The Manitoba Bioeconomy Atlas presents logistical and economic analysis of the sources that could supply large processing operations in the biofuel, biochemical or biomaterial industries and attract high-tech investment to Manitoba. Gunn says that he has done presentations to key stakeholders and decision makers with the Bioeconomy Atlas to inform people about Manitoba’s large biomass resources, particularly crop residues, marsh plants (such as cattail), and unused limbs and bark from the provincial logging industry. But he also says the atlas has a vital mainstream role to play and he wants to get it into the hands of producers and is brainstorming the best way to do that. Workshops, seminars and webinars are all in the works.

“The Manitoba Bioeconomy Atlas is an online tool, which means it is fully accessible free of charge for the public right now,” said Gunn. “I think we really need to connect with producers at the grassroots level to ensure they understand how this tool can help them benefit with planning and future decisions that they may be faced with around their biomass resources.”

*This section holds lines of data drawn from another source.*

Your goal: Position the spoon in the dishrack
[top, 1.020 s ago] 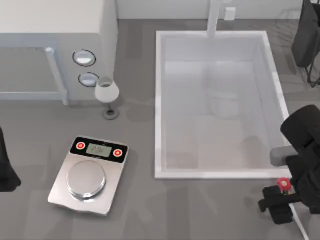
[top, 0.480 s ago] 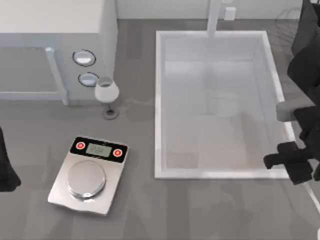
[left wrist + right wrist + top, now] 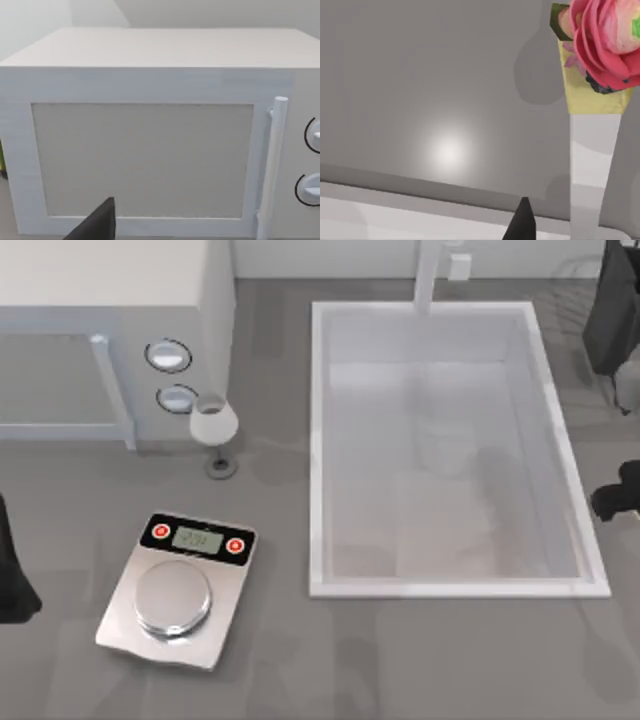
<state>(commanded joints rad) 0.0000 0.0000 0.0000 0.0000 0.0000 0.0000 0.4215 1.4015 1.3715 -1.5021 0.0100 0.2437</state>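
Observation:
The spoon (image 3: 594, 165) fills the near side of the right wrist view: cream-white handle, a yellow band and a round pink-red end (image 3: 607, 35). It hangs above the grey table, its shadow lying apart from it. My right gripper (image 3: 618, 502) is at the top view's right edge, beside the sink's right rim, and is shut on the spoon. One dark fingertip (image 3: 521, 224) pokes in beside the handle. The dishrack (image 3: 610, 310), a dark panel with thin wires, stands at the back right. My left arm (image 3: 10, 575) is parked at the left edge.
A big white sink basin (image 3: 318, 450) with a faucet (image 3: 428, 275) takes up the middle right. A silver scale (image 3: 180, 585) sits front left, a wine glass (image 3: 213, 425) behind it, and a white microwave (image 3: 150, 150) stands at the back left.
My right arm has swung from the table's front right toward the back along the sink's right side, sliding partly past the right edge with the spoon. The left arm stayed put.

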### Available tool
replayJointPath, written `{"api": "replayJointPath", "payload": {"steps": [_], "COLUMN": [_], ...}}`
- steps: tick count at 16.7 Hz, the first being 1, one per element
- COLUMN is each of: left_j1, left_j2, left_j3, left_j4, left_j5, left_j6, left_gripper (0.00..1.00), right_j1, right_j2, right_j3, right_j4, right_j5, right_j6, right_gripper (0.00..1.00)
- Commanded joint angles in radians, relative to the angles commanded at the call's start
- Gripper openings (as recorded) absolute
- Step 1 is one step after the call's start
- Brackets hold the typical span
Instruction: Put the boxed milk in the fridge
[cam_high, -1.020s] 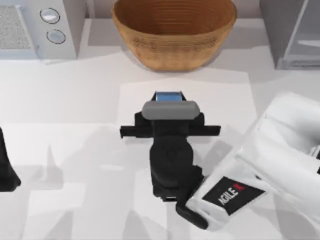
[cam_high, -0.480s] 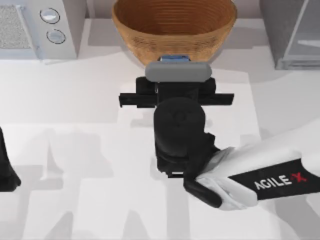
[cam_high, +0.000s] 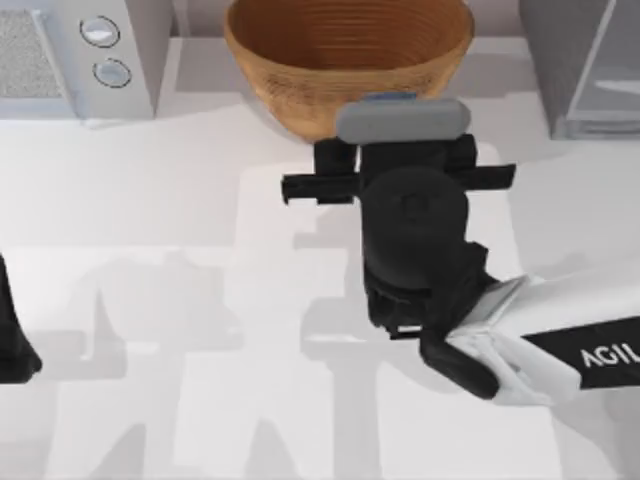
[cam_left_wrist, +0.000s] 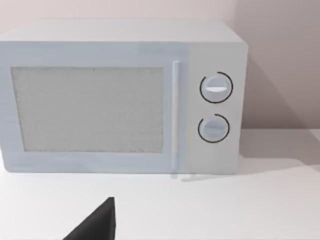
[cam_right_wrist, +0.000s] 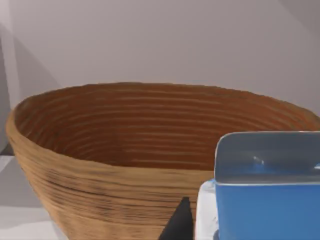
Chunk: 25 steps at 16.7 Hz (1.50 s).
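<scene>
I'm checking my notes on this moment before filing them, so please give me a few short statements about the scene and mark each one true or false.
1. The right tool is near the front rim of the wicker basket. True.
2. The boxed milk lies inside the basket. False: it is in front of the basket, close to the right wrist camera, at the right tool.
3. The fridge stands at the table's far left. False: it is at the far right; the microwave is at the far left.
4. The microwave has two round knobs. True.
5. The left arm reaches over the basket. False: it sits parked at the table's left edge.
</scene>
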Motion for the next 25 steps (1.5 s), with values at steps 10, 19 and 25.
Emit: {"api": "replayJointPath", "payload": {"steps": [10,19,25], "left_j1": [0.000,0.000,0.000], "left_j2": [0.000,0.000,0.000], "left_j3": [0.000,0.000,0.000], "left_j4": [0.000,0.000,0.000], "left_j5": [0.000,0.000,0.000], "left_j6": [0.000,0.000,0.000], "left_gripper": [1.00,1.00,1.00], "right_j1": [-0.404,-0.804,-0.867], "right_j2": [-0.980,-1.797,-1.893], "right_j3": [-0.402,-0.810,-0.888], "right_j4": [-0.425,-0.856,-0.937], "right_j5": [-0.428,-0.819,-0.883], "right_j6": [-0.015,-0.013,-0.017], "right_gripper": [0.00,0.00,0.00]}}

Gunn admits that things in Manitoba are not quite at the stage where producers and land managers can load trucks with biomass and take them off to market as they do with a commodity crop or livestock. The limitations are twofold: 1) limited infrastructure and the few processing facilities that are unable to meet demand for 50,000 tonnes of biomass annually; and 2) minimal mechanisms to link producers to suppliers, and suppliers to consumers.

“Manitoba has tremendous potential to incorporate bioenergy in its growing renewable energy portfolio, as Canada strives to lower greenhouse gas emissions. There’s a big opportunity to reduce energy costs, particularly for rural businesses,” said Gunn. “We want to help people make the right decision for their own situation. Thanks to Growing Forward 2 funding and support from the provincial biomass community, we’ve developed a really powerful, exciting tool to help biomass work for Manitobans and grow a healthy and sustainable economy.”